Directions for this task: Your response should contain every line from the data below that holds the string "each".

Raw data:
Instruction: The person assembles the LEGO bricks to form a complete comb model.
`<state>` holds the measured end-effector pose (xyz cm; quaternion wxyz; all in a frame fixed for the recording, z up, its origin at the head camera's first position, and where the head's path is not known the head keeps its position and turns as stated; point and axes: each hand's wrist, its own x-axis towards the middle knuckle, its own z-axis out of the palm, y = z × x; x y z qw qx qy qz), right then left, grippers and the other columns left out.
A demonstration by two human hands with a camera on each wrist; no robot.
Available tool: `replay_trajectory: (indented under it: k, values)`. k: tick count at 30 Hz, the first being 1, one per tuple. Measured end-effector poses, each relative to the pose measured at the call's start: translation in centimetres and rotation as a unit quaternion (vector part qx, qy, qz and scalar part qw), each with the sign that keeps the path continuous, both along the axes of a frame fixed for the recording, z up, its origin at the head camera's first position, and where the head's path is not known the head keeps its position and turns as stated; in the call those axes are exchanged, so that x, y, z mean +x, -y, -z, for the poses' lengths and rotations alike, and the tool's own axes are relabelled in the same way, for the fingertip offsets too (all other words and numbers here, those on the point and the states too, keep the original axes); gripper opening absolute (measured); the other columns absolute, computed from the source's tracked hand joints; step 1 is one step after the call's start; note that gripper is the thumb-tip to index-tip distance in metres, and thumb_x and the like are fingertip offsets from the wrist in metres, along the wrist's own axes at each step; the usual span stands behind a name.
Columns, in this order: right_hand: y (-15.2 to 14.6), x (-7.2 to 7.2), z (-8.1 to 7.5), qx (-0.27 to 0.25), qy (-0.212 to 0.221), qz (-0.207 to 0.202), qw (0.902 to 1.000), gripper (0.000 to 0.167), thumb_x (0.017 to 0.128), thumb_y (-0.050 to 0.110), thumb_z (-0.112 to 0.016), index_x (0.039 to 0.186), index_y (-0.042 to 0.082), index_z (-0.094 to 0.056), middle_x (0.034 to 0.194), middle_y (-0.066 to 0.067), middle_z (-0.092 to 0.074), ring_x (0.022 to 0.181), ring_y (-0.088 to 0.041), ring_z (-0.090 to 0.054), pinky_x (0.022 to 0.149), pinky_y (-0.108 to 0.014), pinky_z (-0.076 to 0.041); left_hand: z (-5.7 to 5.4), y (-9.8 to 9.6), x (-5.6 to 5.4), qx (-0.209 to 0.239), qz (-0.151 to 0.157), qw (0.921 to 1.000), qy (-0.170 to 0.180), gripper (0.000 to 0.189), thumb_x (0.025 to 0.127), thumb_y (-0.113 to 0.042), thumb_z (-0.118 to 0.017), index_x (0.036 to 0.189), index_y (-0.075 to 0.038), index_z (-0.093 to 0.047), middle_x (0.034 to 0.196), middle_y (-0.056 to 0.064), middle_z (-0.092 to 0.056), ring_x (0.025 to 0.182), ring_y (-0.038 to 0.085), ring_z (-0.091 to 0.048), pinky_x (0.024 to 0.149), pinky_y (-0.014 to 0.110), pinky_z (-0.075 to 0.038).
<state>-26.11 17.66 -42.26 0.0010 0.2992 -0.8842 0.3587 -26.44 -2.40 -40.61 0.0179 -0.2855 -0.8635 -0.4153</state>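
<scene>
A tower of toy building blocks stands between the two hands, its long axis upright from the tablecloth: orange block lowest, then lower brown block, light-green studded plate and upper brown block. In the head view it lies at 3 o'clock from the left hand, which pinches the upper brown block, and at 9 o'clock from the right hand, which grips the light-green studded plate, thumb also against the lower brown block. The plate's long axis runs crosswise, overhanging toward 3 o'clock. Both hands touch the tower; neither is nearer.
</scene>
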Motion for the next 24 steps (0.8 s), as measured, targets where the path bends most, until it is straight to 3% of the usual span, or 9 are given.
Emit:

Answer section:
`<state>` holds the measured end-effector pose (xyz cm; quaternion wxyz; all in a frame fixed for the recording, z up, its origin at the head camera's first position, and where the head's path is not known the head keeps its position and turns as stated; point and axes: each hand's wrist, its own x-axis towards the middle knuckle, its own z-axis out of the palm, y = z × x; x y z qw qx qy qz), right then left, grippers and the other columns left out.
A demonstration by two human hands with a camera on each wrist; no robot.
Available tool: `replay_trajectory: (indented under it: k, values)`. k: tick count at 30 Hz, the first being 1, one per tuple. Measured end-effector poses, each relative to the pose measured at the call's start: translation in centimetres and rotation as a unit quaternion (vector part qx, qy, qz and scalar part qw), each with the sign that keeps the path continuous, both along the axes of a frame fixed for the recording, z up, its origin at the head camera's first position, and where the head's path is not known the head keeps its position and turns as stated; in the call those axes are exchanged, so that x, y, z mean +x, -y, -z, for the poses' lengths and rotations alike, and the tool's own axes are relabelled in the same way, for the fingertip offsets too (all other words and numbers here, those on the point and the states too, keep the original axes); gripper opening absolute (measured); the other columns absolute, computed from the source's tracked hand joints; step 1 is one step after the call's start; note that gripper is the thumb-tip to index-tip distance in metres, and thumb_x and the like are fingertip offsets from the wrist in metres, along the wrist's own axes at each step; the usual span stands behind a name.

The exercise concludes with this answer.